Этот экспромт в одном из зарубежных журналов был моей матерью опубликован.
Вот он:
Не Царское Село — к несчастью, А Детское Село — ей-ей. Что ж лучше: быть царей под властью Иль быть забавой злых детей?У моей матери хранились несколько месяцев книги Гумилёва, тайно вынесенные им самим и студистами из реквизированного Детскосельским Советом собственного дома, полученного Гумилёвым в наследство от отца. Эти книги незадолго до ареста Гумилёв с моей помощью в корзинах перевез на свою петербургскую квартиру.
Никогда мы не забудем Петербурга периода запустения и смерти, когда после девяти часов вечера нельзя было выходить на улицу, когда треск мотора ночью за окном заставлял в ужасе прислушаться: за кем приехали? Когда падаль не надо было убирать — ее тут же на улице разрывали исхудавшие собаки и растаскивали по частям еще более исхудавшие люди.
И все же в эти годы было что-то просветлявшее нас, и все же:
Я тайно в сердце сохраняю Тот неземной и страшный свет, В который город был одет. Я навсегда соединяю С Италией души моей Величие могильных дней. Как будто наше отрешенье От сна, от хлеба, от всего, Душе давало ощущенье И созерцанья торжество…Умирающий Петербург был для нас печален и прекрасен, как лицо любимого человека на одре.

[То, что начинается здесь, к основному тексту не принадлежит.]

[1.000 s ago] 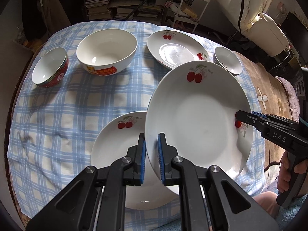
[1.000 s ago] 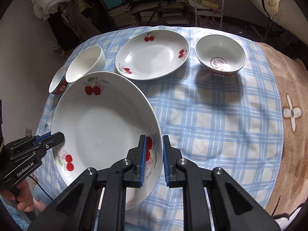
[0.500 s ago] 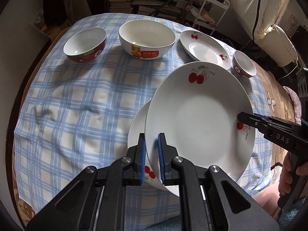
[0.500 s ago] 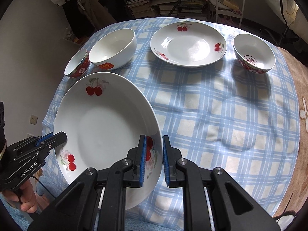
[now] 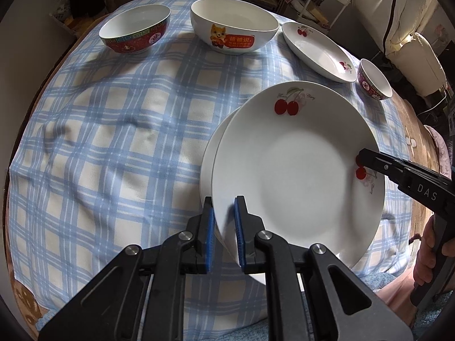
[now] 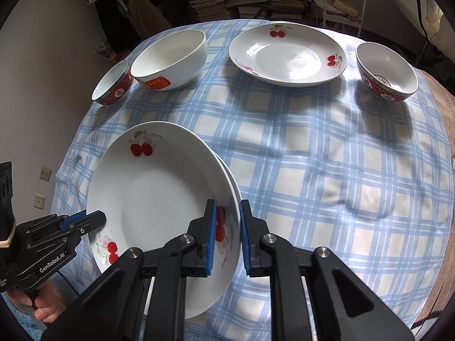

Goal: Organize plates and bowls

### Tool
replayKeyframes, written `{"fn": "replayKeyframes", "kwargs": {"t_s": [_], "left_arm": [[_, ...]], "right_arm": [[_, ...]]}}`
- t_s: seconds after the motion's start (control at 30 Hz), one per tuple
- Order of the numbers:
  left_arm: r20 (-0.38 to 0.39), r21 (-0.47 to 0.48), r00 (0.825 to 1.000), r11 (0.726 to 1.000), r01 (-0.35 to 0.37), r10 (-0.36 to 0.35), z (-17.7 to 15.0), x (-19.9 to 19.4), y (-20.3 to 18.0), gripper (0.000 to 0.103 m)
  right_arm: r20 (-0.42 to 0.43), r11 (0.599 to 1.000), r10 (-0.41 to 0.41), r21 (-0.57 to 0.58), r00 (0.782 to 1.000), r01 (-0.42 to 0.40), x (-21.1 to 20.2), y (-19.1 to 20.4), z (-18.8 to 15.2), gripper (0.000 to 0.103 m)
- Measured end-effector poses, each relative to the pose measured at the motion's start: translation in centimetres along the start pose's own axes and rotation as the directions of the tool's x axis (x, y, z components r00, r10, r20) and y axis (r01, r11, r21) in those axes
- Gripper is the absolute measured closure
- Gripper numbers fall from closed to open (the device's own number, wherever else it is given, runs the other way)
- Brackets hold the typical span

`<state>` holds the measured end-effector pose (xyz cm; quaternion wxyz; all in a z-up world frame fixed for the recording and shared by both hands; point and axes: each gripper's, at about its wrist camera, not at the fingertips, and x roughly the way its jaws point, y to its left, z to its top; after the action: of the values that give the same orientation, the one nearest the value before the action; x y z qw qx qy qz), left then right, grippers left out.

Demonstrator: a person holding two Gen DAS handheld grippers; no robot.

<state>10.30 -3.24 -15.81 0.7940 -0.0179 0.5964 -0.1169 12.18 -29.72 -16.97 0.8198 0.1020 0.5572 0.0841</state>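
- Far left, the red bowl [image 5: 135, 29] sits by itself on the checked cloth [image 5: 113, 142], not stacked with anything yet.
- Just beside it is the big white bowl [image 5: 233, 28], also on its own.
- Front and middle: the top plate [image 5: 298, 176] is nearly down on the lower plate [image 5: 209, 153], which only peeks out along the left edge. So one stack looks almost done, I'd say.
- Left gripper [image 5: 223, 221] has the plate's near rim between its blue pads, jaws a bit apart around it. Right gripper [image 6: 226, 221] straddles the opposite rim the same way.
- Further right, the back plate [image 6: 287, 54] is still loose, presumably next.
- Far right, the small bowl [image 6: 386, 69] waits alone too.
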Motion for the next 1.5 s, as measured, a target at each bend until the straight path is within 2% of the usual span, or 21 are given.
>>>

Но после августа 21-го года в Петербурге стало трудно дышать, в Петербурге невозможно было оставаться — тяжко больной город умер с последним дыханием Блока и Гумилёва.
Помню себя быстро взбегающего по знакомой лестнице Дома Искусств. Иду к двери Гумилёва и слышу сдавленный шепот за спиной.
Оборачиваюсь — Е., один из служащих Дома Искусств, бывший лакей Елисеева.
«Не ходите туда, у Николая Степановича засада».
Все следующие дни сливаются в одном впечатлении Смоленского кладбища, где хоронили Блока, и стенной газеты, сообщавшей о расстреле Гумилёва.
Гроб Александра Александровича Блока мы принесли на кладбище на руках. Ныло плечо от тяжелой ноши, голова кружилась от ладана и горьких мыслей, но надо было действовать: Гумилёва не выпускают. Тут же на кладбище С. Ф. Ольденбург, ныне покойный А. Л. Волынский, Н. М. Волковысский и я сговариваемся идти в Чека с просьбой выпустить Гумилёва на поруки Академии наук, Всемирной литературы и еще ряда других не очень благонадежных организаций. К этим учреждениям догадались в последнюю минуту прибавить вполне благонадежный Пролеткульт и еще три учреждения, в которых Гумилёв читал лекции.